Damian’s grip loosened on the switchblade handle, the knife slipping from between his fingers in shock. It clattered mutely to the ground at his feet. His eyes quickly scanned for a sign of her killers, but they had long since moved on. Damian’s eyes fell on an open laptop in the back of the boxcar. The artificial light emitting from it cast its glow over Maya’s body, illuminating all the ways that it was now empty. Damian heard the others approaching behind him. He disregarded them as he walked slowly into the boxcar, past Maya’s body and straight to the laptop. There, still pulled up on the screen was the conversation James’d had with Maya. Damian read it through quickly as the others laid their eyes on the body. Gasps of shock and horror reached the Penny Man’s ears as he kept his focus directed on the laptop’s screen.
M: Did you get the message I left at the house?

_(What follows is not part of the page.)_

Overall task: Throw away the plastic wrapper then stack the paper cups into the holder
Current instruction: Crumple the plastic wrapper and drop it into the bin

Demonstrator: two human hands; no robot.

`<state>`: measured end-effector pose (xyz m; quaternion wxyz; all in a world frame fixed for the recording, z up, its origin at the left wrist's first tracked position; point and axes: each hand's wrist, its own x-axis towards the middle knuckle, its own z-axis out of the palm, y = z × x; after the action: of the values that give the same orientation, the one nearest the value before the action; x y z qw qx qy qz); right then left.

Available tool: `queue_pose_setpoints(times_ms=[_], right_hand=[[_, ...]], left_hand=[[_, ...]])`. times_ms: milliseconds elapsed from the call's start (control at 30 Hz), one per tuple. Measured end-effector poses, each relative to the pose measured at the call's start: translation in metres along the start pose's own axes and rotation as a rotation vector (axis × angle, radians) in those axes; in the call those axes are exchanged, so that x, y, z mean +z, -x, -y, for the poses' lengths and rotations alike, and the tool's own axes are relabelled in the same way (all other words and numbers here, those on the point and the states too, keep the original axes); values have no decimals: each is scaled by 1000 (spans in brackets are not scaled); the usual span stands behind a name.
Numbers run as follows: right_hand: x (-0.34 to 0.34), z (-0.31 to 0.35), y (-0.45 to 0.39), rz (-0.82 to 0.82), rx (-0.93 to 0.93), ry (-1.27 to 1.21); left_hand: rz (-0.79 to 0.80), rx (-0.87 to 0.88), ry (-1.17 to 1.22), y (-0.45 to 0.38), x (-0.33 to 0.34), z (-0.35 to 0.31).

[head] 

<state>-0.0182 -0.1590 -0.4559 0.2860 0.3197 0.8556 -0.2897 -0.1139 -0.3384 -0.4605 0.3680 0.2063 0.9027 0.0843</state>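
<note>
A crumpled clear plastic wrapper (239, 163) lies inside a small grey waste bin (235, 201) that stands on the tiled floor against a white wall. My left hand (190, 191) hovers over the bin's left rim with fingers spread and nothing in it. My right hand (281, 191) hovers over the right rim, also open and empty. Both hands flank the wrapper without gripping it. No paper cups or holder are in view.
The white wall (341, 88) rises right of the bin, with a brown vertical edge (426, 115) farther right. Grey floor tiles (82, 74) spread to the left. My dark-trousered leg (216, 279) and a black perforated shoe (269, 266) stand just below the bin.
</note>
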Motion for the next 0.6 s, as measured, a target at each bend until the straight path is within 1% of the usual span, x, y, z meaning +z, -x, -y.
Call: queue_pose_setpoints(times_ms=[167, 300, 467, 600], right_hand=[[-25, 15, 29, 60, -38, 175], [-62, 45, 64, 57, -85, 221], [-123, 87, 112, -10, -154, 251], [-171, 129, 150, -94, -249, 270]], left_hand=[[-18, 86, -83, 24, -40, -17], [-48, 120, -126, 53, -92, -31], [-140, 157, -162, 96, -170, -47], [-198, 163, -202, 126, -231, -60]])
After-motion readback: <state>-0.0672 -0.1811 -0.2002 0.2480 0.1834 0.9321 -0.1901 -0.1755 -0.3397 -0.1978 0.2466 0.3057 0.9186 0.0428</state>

J: Yes. What happened? Why haven’t you been messaging me?
M: They were tracking me through our conversations. Had to go dark for a bit.
M: There’s trouble. Come early.
J: What trouble?
M: They’re closing in. Can’t say more, just get here quickly.
J: We’ll be there in 15 minutes.
That was all there was on the message screen, however the Penny Man noticed another window open on the bottom of the page. He heard the others talking over the body as he switched over to the other tab. It was a word document, on which was printed five words in a neat, clean font.

Better luck next time, Pennies.

Damian stared at the screen, caught in the purgatory between disbelief and rage. This… this was low. Even for Eric, this was taking things too far. To kill people as a means to an end was one thing, though Damian, but… to use that death as a… as a punchline to some kind of gruesome, tasteless joke… It was too far. That sick bastard had gone too far and they both knew it. Damian had known from the beginning that Eric was not above killing when he felt he had reason to, but this… this was not the product of a man with reason. This jeer taunting him from the screen was the voice of a monster. Damian clenched his fists, his nails digging into his flesh so deeply that they nearly drew blood. He had to figure out his next move.
This taunt was designed to keep him from thinking straight, to make him emotional and sloppy. He couldn’t afford that. He couldn’t afford to feel, couldn’t afford to have his hands shake with fury as they did now. He needed to shut it down, he needed to remove himself from his emotions. He could feel himself beginning to slip away, the anger slowly draining from his system, being replaced by a detached numbness that seeped down into his bones, into his very soul.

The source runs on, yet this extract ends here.